Please transcribe the data that follows exactly, from its first line through the line that contains "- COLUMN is".
== == ==
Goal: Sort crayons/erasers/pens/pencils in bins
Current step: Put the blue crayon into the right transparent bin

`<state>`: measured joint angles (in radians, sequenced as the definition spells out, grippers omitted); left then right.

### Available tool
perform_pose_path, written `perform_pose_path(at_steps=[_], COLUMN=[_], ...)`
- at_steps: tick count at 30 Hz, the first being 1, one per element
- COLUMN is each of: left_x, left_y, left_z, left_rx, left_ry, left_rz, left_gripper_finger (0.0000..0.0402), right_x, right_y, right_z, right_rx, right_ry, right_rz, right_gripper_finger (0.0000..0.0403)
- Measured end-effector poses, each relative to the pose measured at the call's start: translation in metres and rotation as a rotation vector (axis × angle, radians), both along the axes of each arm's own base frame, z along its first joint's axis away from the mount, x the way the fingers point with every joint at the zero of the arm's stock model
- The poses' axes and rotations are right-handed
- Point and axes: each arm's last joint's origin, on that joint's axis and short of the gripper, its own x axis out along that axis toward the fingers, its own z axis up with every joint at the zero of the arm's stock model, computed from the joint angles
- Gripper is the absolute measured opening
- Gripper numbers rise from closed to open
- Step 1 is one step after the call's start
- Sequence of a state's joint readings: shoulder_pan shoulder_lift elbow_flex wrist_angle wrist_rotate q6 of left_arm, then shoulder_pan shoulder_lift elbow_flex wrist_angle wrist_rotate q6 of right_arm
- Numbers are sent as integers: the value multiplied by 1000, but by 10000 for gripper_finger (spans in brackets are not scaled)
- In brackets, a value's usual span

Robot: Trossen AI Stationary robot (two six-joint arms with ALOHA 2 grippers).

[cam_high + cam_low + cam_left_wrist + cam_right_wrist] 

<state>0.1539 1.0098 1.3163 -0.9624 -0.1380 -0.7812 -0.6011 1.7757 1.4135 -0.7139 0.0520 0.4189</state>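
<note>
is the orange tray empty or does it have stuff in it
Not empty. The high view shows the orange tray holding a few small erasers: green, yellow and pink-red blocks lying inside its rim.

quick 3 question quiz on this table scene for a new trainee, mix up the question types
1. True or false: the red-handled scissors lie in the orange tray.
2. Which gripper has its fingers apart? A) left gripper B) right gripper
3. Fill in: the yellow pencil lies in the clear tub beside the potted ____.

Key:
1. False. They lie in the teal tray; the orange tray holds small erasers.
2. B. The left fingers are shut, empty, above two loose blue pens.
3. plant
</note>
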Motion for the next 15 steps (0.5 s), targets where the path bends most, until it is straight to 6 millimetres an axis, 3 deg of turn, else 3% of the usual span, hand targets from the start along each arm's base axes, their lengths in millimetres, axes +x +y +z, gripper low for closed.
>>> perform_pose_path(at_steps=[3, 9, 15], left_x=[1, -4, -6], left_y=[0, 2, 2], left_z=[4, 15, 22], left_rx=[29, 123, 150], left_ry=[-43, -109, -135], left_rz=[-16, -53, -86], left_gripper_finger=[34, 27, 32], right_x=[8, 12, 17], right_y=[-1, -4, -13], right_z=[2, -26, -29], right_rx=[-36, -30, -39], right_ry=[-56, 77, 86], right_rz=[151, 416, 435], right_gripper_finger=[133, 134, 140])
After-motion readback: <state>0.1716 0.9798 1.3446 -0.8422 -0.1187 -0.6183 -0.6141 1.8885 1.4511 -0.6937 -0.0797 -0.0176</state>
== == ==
## YOUR SOLUTION:
Goal: Sort crayons/erasers/pens/pencils in bins
Current step: Put the blue crayon into the right transparent bin

`<state>`: measured joint angles (in radians, sequenced as the definition spells out, grippers omitted); left then right.

### Available tool
perform_pose_path, written `perform_pose_path(at_steps=[_], COLUMN=[_], ...)`
- at_steps: tick count at 30 Hz, the first being 1, one per element
- COLUMN is each of: left_x, left_y, left_z, left_rx, left_ry, left_rz, left_gripper_finger (0.0000..0.0402), right_x, right_y, right_z, right_rx, right_ry, right_rz, right_gripper_finger (0.0000..0.0403)

The answer given above is complete as it stands.